# Task to complete
Restate the data below word for word, and let no image into your version.
** Collected material follows **
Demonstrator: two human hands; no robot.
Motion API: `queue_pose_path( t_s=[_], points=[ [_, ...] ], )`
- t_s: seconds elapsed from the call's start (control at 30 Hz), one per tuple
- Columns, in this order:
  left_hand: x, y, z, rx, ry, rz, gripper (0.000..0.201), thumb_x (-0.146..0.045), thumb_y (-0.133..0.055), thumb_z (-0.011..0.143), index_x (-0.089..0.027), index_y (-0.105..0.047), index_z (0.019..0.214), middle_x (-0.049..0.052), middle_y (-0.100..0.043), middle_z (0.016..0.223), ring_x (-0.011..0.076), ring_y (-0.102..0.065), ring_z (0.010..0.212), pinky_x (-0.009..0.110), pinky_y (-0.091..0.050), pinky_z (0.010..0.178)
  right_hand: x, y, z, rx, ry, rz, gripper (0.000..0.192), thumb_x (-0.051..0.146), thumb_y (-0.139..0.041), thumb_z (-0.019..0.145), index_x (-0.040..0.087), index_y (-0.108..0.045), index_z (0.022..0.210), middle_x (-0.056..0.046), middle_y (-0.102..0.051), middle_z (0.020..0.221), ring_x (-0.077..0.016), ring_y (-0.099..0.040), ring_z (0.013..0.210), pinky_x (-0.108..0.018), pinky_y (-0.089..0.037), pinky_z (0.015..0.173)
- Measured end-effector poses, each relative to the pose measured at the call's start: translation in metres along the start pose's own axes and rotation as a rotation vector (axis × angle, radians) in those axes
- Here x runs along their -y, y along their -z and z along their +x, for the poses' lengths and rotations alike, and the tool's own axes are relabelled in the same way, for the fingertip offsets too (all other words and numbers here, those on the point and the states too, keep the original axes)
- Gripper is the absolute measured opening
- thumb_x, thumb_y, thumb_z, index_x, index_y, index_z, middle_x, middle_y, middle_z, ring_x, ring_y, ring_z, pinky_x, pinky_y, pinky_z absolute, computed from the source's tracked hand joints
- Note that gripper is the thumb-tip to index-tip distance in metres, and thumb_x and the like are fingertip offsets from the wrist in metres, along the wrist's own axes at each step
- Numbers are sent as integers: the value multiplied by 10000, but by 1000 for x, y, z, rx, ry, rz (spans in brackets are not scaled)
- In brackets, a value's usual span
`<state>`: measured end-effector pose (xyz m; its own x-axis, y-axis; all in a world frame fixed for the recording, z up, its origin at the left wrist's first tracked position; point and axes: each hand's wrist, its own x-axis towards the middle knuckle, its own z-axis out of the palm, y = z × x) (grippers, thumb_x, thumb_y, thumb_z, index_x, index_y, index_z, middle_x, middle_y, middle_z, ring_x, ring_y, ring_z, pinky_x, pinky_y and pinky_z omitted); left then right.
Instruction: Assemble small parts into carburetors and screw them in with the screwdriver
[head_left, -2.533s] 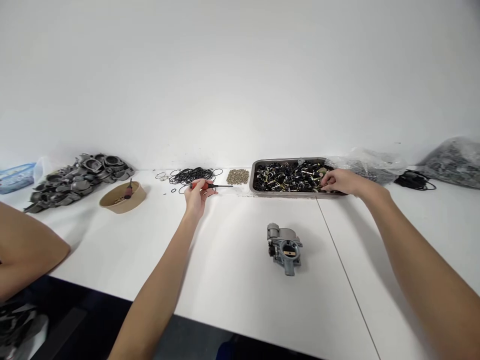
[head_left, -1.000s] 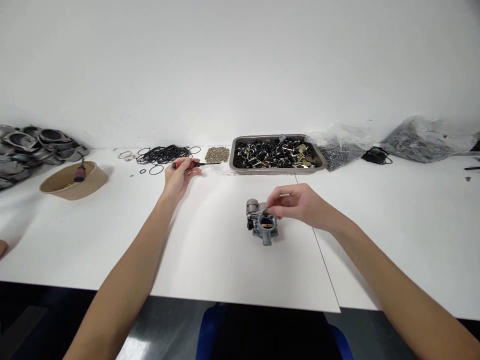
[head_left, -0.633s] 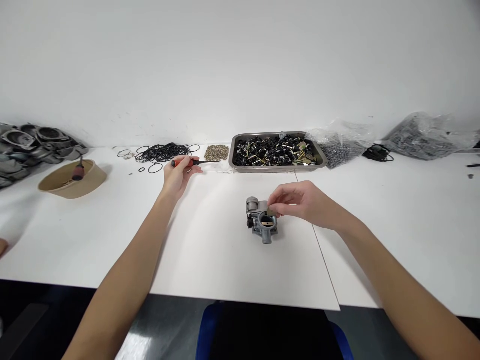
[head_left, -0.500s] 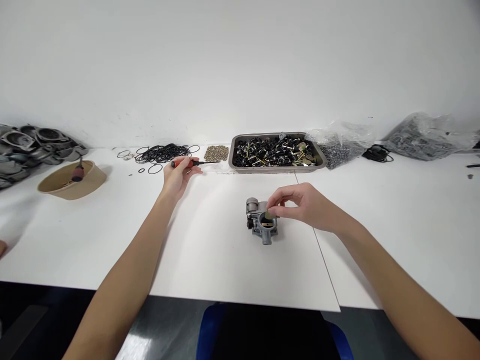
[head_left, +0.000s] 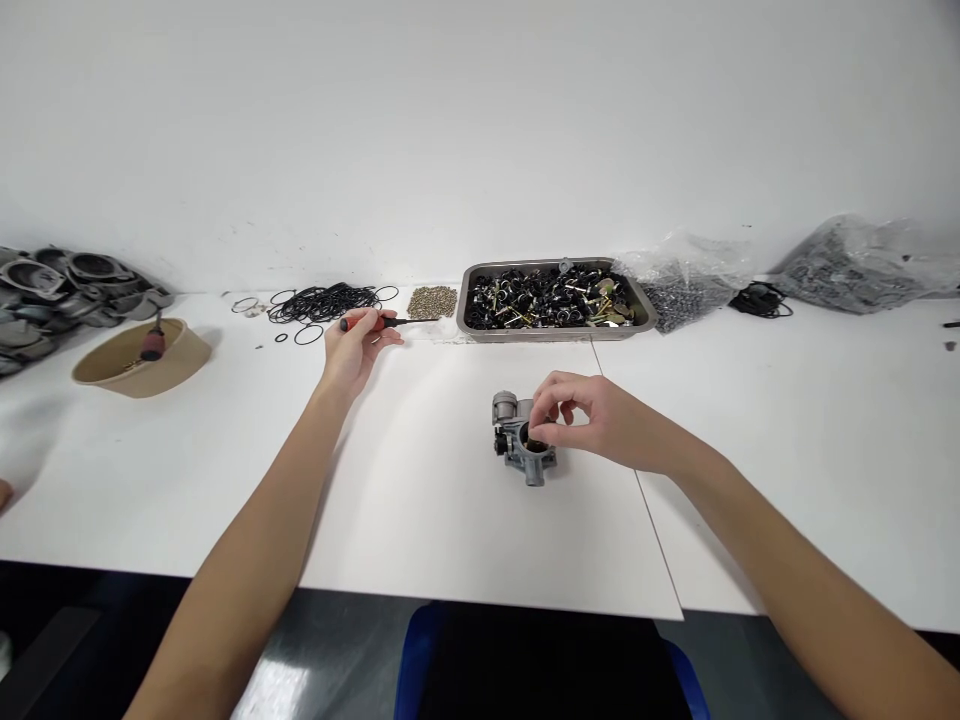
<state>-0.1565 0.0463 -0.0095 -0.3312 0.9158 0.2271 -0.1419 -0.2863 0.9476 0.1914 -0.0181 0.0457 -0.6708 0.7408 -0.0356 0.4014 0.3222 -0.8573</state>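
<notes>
My left hand (head_left: 351,358) is closed around the red-and-black handle of a screwdriver (head_left: 379,322). Its shaft points right, with the tip at the near edge of a small heap of brass screws (head_left: 433,301). A grey metal carburetor body (head_left: 534,470) rests on the white table with its round bore facing up. Over that bore, my right hand (head_left: 581,415) pinches a small brass-coloured throttle plate, now down in the opening and mostly hidden by the fingers.
Behind the carburetor stands a metal tray (head_left: 555,335) of small black and brass parts. Black O-rings (head_left: 322,303) and a tan bowl (head_left: 180,360) holding another screwdriver (head_left: 153,345) lie left. Grey castings (head_left: 45,290) fill the far left; bags of parts (head_left: 847,270) lie right.
My right hand has lowered the throttle plate into the carburetor's bore, and the fingers sit slightly lower. My left hand stays in place with the screwdriver.
</notes>
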Motion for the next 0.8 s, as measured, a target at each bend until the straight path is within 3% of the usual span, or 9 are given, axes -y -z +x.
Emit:
queue_pose_path(
  t_s=[0.17, 0.33, 0.57, 0.8],
  points=[
    [-1, -1, -1, -11, 18, -8, 133, -256, -668, 801, -155, -587, 770, 76, -690, 891, 130, -657, 612, 331, -615, 655, 1, 5, -3, -48, 45, -41, 199, 420, -539, 927, 236, -606, 888, -19, -639, 947, -165, -539, 821, -331, -411, 713],
    [-1, -1, -1, 8, 3, 1, 142, -264, -669, 800, -156, -582, 769, 71, -689, 899, 117, -649, 607, 320, -610, 662, -4, 5, -7, 16, 221, -61, 106, 284, -434, 987, 239, -521, 949, -27, -603, 981, -177, -557, 966, -350, -438, 831],
    [-1, 0, -1, 11, 4, 10, 169, -283, -677, 793, -161, -566, 756, 59, -687, 896, 110, -645, 603, 314, -603, 666, -8, 2, -9, -2, 388, -201, 129, 111, -438, 927, 222, -504, 933, -53, -567, 928, -210, -510, 981, -374, -454, 811],
    [0, 0, -1, 19, 1, 5, 176, -285, -678, 797, -153, -566, 761, 69, -684, 900, 110, -645, 598, 319, -604, 661, -8, -3, -10, 55, 386, -238, 185, 58, -466, 872, 230, -513, 922, -73, -567, 922, -229, -514, 963, -370, -475, 745]
  ],
)
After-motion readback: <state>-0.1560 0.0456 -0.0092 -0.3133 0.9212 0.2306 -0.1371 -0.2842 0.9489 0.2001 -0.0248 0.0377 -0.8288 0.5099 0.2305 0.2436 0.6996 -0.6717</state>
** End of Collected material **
# Response to the task
Demonstrator: two human hands; no robot.
Motion API: `queue_pose_path( t_s=[_], points=[ [_, ...] ], )`
- t_s: seconds elapsed from the call's start (control at 30 Hz), one per tuple
- Columns, in this order:
  left_hand: x, y, z, rx, ry, rz, gripper (0.000..0.201), thumb_x (-0.146..0.045), thumb_y (-0.133..0.055), thumb_z (-0.011..0.143), index_x (-0.089..0.027), index_y (-0.105..0.047), index_z (0.019..0.214), middle_x (-0.049..0.052), middle_y (-0.100..0.043), middle_z (0.016..0.223), ring_x (-0.011..0.076), ring_y (-0.102..0.065), ring_z (0.010..0.212), pinky_x (-0.009..0.110), pinky_y (-0.091..0.050), pinky_z (0.010..0.178)
  right_hand: x, y, z, rx, ry, rz, gripper (0.000..0.192), thumb_x (-0.051..0.146), thumb_y (-0.139..0.041), thumb_z (-0.019..0.145), index_x (-0.040..0.087), index_y (-0.108..0.045), index_z (0.022..0.210), middle_x (-0.056..0.046), middle_y (-0.102..0.051), middle_z (0.020..0.221), ring_x (-0.077..0.016), ring_y (-0.099..0.040), ring_z (0.013..0.210), pinky_x (-0.108..0.018), pinky_y (-0.089..0.037), pinky_z (0.015..0.173)
- Measured end-effector poses, each relative to the pose measured at the call's start: translation in metres along the start pose's own axes and rotation as a rotation vector (axis × angle, radians) in those axes
- Here x runs along their -y, y along their -z and z along their +x, for the poses' lengths and rotations alike, and the tool's own axes are relabelled in the same way, for the fingertip offsets too (all other words and numbers here, those on the point and the states too, keep the original axes)
- Gripper is the absolute measured opening
- thumb_x, thumb_y, thumb_z, index_x, index_y, index_z, middle_x, middle_y, middle_z, ring_x, ring_y, ring_z, pinky_x, pinky_y, pinky_z absolute, computed from the source's tracked hand joints
- Note that gripper is the thumb-tip to index-tip distance in metres, and thumb_x and the like are fingertip offsets from the wrist in metres, along the wrist's own axes at each step
- Numbers are sent as integers: the value multiplied by 10000, but by 1000 for x, y, z, rx, ry, rz (spans in brackets are not scaled)
- In brackets, a value's usual span
`<state>`: measured end-effector pose (xyz m; its own x-axis, y-axis; all in a world frame fixed for the recording, z up, its origin at the left wrist's first tracked position; point and axes: each hand's wrist, its own x-axis towards the middle knuckle, its own z-axis out of the palm, y = z × x) (grippers, thumb_x, thumb_y, thumb_z, index_x, index_y, index_z, middle_x, middle_y, middle_z, ring_x, ring_y, ring_z, pinky_x, pinky_y and pinky_z omitted); left then right.
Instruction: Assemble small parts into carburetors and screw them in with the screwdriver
[head_left, -2.533s] 
[head_left, -1.000s] 
[head_left, -0.633s] 
[head_left, -0.500s] 
[head_left, +0.000s] 
<state>-0.1565 0.0463 -0.0095 -0.3312 0.9158 0.2271 -0.1419 -0.2863 0.9476 0.1914 -0.0181 0.0457 -0.6708 0.7408 -0.0356 0.4014 0.3222 -0.8573</state>
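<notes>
My left hand (head_left: 351,358) is closed around the red-and-black handle of a screwdriver (head_left: 379,322). Its shaft points right, with the tip at the near edge of a small heap of brass screws (head_left: 433,301). A grey metal carburetor body (head_left: 534,470) rests on the white table with its round bore facing up. Over that bore, my right hand (head_left: 581,415) pinches a small brass-coloured throttle plate, now down in the opening and mostly hidden by the fingers.
Behind the carburetor stands a metal tray (head_left: 555,335) of small black and brass parts. Black O-rings (head_left: 322,303) and a tan bowl (head_left: 180,360) holding another screwdriver (head_left: 153,345) lie left. Grey castings (head_left: 45,290) fill the far left; bags of parts (head_left: 847,270) lie right.
My right hand has lowered the throttle plate into the carburetor's bore, and the fingers sit slightly lower. My left hand stays in place with the screwdriver.
</notes>
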Motion for the next 0.8 s, as measured, a target at each bend until the straight path is within 3% of the usual span, or 9 are given, axes -y -z +x.
Emit:
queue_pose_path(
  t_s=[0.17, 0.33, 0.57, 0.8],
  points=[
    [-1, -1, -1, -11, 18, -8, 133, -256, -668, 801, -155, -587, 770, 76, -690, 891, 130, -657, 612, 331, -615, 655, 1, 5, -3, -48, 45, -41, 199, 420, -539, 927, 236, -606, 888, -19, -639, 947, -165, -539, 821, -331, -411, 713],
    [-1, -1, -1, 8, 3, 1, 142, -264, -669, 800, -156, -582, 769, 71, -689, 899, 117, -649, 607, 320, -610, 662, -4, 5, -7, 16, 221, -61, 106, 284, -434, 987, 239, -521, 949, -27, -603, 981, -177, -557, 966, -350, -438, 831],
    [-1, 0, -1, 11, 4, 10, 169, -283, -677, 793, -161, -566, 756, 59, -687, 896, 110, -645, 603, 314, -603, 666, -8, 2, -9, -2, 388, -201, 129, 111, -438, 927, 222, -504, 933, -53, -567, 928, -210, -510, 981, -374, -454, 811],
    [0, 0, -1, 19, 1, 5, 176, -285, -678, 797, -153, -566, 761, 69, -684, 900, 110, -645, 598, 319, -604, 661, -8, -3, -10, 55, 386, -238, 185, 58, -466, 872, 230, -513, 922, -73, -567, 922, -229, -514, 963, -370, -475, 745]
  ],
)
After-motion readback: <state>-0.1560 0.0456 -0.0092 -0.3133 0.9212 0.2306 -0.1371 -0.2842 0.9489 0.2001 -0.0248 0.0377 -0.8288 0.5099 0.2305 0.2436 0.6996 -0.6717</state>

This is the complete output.